• **Supplied information**
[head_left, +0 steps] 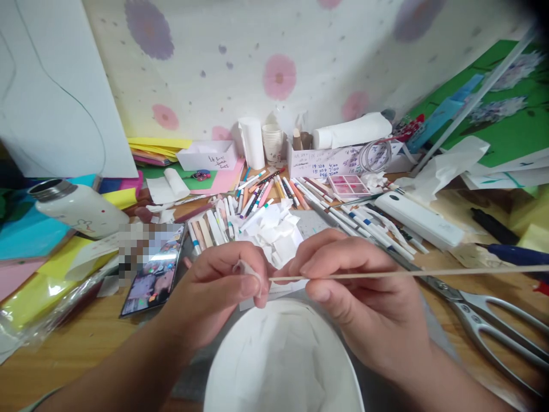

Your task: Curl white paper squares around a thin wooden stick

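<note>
My left hand [225, 280] pinches a small scrap of thin white tissue [245, 270] between thumb and fingers. In my right hand [369, 286], the thumb and fingertips grip a thin, pale wooden stick [454, 273], whose long end runs off to the right edge. The stick's other end points at the tissue; whether they touch is hard to make out. Below both hands sits a round white container [211, 372], pale inside with faint creases. Just beyond the hands lies a heap of torn white paper pieces [277, 226].
Large metal scissors [469, 320] lie at the right. A phone [156, 269] and a tilted white bottle [81, 209] are at the left. Several markers [210, 226] and pens spread across the middle. Paper cups [272, 143], a paper roll [252, 143] and a white box [317, 163] stand behind.
</note>
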The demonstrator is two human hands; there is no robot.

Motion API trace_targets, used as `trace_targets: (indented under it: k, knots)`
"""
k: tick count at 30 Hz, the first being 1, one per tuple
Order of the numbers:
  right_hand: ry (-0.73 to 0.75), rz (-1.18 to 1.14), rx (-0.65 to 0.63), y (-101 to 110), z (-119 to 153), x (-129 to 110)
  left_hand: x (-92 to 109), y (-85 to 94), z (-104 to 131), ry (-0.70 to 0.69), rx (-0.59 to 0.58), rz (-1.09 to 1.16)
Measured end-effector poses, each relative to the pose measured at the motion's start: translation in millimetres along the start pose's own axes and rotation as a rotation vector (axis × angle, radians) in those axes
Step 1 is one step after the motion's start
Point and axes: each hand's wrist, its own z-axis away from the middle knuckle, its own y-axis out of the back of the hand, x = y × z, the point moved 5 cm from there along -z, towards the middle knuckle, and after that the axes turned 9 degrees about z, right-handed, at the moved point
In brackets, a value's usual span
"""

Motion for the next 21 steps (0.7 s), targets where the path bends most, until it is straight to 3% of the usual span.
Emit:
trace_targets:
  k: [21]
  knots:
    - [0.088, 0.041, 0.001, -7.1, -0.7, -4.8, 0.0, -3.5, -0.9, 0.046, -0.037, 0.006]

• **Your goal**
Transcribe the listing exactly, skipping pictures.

• **Answer below**
[head_left, +0 steps] 

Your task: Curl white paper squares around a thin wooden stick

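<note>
My left hand [225, 280] pinches a small scrap of thin white tissue [245, 270] between thumb and fingers. In my right hand [369, 286], the thumb and fingertips grip a thin, pale wooden stick [454, 273], whose long end runs off to the right edge. The stick's other end points at the tissue; whether they touch is hard to make out. Below both hands sits a round white container [211, 372], pale inside with faint creases. Just beyond the hands lies a heap of torn white paper pieces [277, 226].
Large metal scissors [469, 320] lie at the right. A phone [156, 269] and a tilted white bottle [81, 209] are at the left. Several markers [210, 226] and pens spread across the middle. Paper cups [272, 143], a paper roll [252, 143] and a white box [317, 163] stand behind.
</note>
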The demonstrator is two human hands; there is no robot.

Motion API trace_targets, used as `trace_targets: (indented under it: k, knots)`
"""
k: tick count at 30 Hz, the first being 1, one per tuple
Order of the numbers:
  right_hand: ry (-0.73 to 0.75), rz (-1.18 to 1.14), rx (-0.65 to 0.63), y (-101 to 110), z (-119 to 153), x (-129 to 110)
  left_hand: x (-92 to 109), y (-85 to 94), z (-104 to 131), ry (-0.70 to 0.69), rx (-0.59 to 0.58), rz (-1.09 to 1.16)
Measured end-effector poses, each relative to the pose measured at the motion's start: translation in millimetres along the start pose's own axes and rotation as a rotation vector (axis × angle, radians) in those axes
Step 1 is one step after the motion's start
Point and axes: each hand's wrist, its own z-axis away from the middle knuckle, its own y-axis out of the back of the hand, x = y × z, the point moved 5 cm from there along -z, towards the middle knuckle, and after that the axes turned 9 degrees about z, right-handed, at the moved point
In brackets, a value's usual span
"""

Motion for the next 21 steps (0.7 s), targets where the path bends most, until it is straight to 3% of the usual span.
Emit:
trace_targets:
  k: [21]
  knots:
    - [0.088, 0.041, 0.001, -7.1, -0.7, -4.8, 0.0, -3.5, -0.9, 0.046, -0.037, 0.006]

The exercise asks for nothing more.